How we built it

We built Helix in three layers. The first layer pulls 14,000 real drug compounds from ChEMBL, the world's largest open drug database, and trains a machine learning model on real lab experiments for each cancer protein target. The second layer runs every compound through that model to narrow 14,000 options down to 10 candidates in seconds. The third layer runs a real quantum algorithm called VQE on each of those 10 drugs to compute how stable the molecule is at a quantum chemistry level, giving researchers an extra signal that no standard tool produces.

Challenges we ran into

Getting quantum circuits to work on real drug molecules was harder than expected because quantum chemistry requires molecules to have an even number of electrons, and most drug fragments do not. We had to write custom preprocessing logic to fix each molecule before it would run without crashing. Cleaning the training data was also a big challenge since the raw database had duplicate experiments and inconsistent measurements that we had to filter out before the models could learn anything useful.

Accomplishments that we are proud of

Every number in Helix comes from a real source. The machine learning models were trained on thousands of real lab experiments, the quantum energies are real circuit outputs, and the drug library is real ChEMBL data. We are also proud that the system never just breaks. If a model is missing, it falls back to similarity screening automatically, and if the backend is off, the frontend still works on cached data.

What we learned

Quantum computing is a very specific tool and knowing where it fits matters more than using it everywhere.
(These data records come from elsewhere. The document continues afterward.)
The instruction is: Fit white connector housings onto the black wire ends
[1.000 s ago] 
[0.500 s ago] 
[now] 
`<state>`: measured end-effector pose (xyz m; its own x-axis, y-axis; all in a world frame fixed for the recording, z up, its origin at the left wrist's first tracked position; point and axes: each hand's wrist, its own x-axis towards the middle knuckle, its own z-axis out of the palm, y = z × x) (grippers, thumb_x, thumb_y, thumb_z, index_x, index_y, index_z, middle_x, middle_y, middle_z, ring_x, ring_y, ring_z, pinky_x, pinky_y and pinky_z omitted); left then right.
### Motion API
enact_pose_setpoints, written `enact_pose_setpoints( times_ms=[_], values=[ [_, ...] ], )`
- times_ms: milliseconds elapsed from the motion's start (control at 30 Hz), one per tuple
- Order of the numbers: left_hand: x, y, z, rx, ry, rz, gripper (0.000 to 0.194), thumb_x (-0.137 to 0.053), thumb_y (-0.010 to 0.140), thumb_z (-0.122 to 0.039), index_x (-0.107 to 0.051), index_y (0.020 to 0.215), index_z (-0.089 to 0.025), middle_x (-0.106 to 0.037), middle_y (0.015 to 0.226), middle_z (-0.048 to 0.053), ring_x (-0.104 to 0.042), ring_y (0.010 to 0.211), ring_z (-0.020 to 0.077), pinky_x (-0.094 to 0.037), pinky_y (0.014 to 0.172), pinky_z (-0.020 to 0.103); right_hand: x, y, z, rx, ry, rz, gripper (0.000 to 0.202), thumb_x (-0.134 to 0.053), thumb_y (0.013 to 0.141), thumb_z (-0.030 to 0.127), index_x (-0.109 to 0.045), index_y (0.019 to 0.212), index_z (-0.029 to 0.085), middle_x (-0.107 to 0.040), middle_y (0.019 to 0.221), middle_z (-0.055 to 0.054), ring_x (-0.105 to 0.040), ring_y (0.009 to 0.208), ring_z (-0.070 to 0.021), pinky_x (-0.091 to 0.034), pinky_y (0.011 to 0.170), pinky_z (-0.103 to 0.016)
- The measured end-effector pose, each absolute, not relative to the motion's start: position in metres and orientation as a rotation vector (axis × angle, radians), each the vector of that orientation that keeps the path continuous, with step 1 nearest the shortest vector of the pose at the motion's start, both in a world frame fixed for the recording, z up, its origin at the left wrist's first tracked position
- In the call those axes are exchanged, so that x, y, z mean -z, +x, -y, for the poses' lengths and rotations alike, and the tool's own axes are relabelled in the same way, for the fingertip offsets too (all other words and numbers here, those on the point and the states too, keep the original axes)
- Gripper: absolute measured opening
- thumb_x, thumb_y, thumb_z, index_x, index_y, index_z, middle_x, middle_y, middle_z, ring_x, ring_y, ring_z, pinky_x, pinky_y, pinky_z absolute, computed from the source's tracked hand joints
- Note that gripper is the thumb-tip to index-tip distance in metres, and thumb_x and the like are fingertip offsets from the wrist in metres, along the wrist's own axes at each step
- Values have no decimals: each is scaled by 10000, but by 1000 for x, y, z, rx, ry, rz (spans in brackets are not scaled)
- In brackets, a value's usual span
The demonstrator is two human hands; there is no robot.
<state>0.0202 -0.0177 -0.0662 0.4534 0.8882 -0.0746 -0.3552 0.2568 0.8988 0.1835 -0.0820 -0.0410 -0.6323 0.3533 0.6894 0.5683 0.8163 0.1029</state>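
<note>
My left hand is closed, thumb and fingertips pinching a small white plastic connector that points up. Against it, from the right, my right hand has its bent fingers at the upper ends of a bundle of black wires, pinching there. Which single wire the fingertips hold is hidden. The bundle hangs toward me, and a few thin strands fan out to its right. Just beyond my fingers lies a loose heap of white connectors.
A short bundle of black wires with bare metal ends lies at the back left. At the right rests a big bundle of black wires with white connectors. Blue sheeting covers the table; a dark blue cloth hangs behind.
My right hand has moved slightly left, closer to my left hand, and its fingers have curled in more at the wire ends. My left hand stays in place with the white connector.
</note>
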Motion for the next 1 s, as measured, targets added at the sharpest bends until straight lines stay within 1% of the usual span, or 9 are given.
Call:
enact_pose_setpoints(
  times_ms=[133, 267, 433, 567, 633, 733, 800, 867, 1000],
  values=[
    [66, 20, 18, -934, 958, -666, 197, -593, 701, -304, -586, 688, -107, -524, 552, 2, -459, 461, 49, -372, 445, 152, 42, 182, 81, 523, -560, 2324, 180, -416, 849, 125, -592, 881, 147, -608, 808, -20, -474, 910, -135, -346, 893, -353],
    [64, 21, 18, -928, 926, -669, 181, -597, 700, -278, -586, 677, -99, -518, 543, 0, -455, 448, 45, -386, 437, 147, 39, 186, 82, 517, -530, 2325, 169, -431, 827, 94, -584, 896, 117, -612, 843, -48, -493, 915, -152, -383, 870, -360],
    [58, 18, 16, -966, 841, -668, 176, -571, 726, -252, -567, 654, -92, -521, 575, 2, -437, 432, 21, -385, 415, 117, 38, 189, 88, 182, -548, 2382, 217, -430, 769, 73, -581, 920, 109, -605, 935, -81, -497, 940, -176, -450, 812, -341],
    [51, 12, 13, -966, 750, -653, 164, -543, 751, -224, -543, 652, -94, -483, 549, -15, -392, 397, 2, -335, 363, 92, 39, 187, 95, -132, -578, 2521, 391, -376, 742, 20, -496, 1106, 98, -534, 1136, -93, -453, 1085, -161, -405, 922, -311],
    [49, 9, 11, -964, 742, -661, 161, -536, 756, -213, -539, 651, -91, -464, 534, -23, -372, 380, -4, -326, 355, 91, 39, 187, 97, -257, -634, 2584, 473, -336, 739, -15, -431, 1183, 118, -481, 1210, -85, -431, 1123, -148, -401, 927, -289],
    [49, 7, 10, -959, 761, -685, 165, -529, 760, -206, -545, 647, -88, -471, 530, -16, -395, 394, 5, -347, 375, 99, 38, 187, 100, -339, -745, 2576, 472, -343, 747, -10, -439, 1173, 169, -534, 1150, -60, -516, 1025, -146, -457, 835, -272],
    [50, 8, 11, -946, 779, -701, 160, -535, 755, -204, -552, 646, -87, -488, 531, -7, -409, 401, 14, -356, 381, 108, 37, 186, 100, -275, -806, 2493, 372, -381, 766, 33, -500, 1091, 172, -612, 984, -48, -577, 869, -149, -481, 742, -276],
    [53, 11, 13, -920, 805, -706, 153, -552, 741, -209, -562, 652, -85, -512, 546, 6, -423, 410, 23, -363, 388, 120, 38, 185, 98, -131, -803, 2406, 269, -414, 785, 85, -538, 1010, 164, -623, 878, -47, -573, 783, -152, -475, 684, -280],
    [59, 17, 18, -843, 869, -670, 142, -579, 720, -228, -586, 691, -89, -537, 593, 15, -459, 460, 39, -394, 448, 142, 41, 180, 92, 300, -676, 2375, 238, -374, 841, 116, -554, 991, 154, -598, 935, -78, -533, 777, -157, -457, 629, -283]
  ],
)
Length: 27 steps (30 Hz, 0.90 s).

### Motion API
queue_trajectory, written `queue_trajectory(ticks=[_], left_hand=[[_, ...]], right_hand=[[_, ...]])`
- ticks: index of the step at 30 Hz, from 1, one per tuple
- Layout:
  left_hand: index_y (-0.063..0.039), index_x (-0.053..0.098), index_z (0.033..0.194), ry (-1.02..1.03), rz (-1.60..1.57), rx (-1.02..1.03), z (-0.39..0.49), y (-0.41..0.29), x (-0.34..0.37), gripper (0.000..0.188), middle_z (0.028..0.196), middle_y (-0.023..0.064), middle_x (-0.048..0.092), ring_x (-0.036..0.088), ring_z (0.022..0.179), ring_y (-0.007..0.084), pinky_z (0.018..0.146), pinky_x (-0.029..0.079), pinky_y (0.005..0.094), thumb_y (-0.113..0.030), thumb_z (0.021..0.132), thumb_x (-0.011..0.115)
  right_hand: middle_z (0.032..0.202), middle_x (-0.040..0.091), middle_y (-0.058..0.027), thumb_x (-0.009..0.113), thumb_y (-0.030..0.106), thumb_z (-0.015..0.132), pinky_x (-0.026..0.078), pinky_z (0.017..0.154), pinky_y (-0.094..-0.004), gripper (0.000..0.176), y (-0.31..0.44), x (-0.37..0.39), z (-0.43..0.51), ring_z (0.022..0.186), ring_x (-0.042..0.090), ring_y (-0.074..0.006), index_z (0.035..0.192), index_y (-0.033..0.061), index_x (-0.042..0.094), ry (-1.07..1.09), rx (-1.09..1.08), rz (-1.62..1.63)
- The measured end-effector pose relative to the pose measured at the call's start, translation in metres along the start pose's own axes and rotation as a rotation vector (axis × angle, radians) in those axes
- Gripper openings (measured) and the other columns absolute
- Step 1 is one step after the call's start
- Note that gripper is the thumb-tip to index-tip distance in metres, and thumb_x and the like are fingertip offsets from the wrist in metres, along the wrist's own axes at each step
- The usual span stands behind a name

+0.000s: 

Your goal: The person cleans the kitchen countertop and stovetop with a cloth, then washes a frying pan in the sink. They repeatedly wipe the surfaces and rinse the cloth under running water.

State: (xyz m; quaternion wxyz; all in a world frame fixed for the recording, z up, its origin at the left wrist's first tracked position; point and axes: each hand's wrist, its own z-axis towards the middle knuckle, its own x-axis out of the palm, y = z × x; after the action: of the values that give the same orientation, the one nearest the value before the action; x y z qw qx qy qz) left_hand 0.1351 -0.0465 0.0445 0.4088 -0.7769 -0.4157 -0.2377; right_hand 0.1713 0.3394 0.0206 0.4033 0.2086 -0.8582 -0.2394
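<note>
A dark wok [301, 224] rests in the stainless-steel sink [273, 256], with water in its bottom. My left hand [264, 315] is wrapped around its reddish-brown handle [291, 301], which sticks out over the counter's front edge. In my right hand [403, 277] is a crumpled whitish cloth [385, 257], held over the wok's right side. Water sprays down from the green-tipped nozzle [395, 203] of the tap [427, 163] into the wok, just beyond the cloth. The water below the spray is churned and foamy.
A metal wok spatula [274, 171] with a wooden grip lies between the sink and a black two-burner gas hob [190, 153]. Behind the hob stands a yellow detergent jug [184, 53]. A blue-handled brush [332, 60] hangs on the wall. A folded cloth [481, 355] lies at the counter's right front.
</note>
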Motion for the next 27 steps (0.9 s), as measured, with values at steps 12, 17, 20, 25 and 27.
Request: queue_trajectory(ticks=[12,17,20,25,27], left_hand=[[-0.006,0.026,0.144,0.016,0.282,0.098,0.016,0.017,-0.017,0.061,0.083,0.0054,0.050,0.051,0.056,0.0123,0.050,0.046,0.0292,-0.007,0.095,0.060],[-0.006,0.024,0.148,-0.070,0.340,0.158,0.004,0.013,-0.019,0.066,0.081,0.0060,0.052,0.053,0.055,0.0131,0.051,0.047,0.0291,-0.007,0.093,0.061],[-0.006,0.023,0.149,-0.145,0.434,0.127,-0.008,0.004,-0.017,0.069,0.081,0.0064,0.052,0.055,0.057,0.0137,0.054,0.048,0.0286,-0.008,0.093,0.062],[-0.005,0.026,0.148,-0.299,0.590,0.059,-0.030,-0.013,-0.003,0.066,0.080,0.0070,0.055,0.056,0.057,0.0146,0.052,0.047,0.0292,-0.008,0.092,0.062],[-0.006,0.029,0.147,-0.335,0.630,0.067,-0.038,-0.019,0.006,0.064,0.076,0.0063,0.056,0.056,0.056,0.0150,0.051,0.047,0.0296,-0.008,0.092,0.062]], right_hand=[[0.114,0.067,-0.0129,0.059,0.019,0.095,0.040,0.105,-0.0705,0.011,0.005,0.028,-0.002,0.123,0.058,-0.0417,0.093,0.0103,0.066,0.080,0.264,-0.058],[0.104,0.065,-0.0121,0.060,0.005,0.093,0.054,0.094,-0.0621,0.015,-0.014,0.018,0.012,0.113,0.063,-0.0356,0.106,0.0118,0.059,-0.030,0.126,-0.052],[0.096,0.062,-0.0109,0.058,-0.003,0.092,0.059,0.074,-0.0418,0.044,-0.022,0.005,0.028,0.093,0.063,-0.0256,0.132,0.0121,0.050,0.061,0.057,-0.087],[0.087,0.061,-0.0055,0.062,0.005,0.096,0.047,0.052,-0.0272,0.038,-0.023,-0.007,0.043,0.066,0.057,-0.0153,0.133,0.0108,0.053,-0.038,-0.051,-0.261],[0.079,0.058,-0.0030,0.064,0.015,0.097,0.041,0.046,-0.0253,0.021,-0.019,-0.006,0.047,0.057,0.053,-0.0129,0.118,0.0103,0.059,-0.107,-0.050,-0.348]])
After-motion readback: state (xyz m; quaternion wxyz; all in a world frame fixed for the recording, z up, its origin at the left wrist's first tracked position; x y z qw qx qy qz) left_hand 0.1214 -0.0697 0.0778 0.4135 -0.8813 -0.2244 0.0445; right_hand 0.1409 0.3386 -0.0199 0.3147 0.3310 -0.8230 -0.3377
We also learned that the real problem in drug discovery is not speed, it is that 96% of drugs fail in clinical trials because early screening misses too many good candidates.

What is next for Helix

We want to scale the quantum layer to run on real IBM quantum hardware, which we already have the integration built for and just need hardware access to turn on. On the machine learning side, we want to switch to graph neural networks that reason about the shape of a molecule instead of a flat fingerprint, which should make predictions significantly more accurate. Long term, we want the system to learn from real lab results so every experiment a researcher runs makes the next round of predictions better.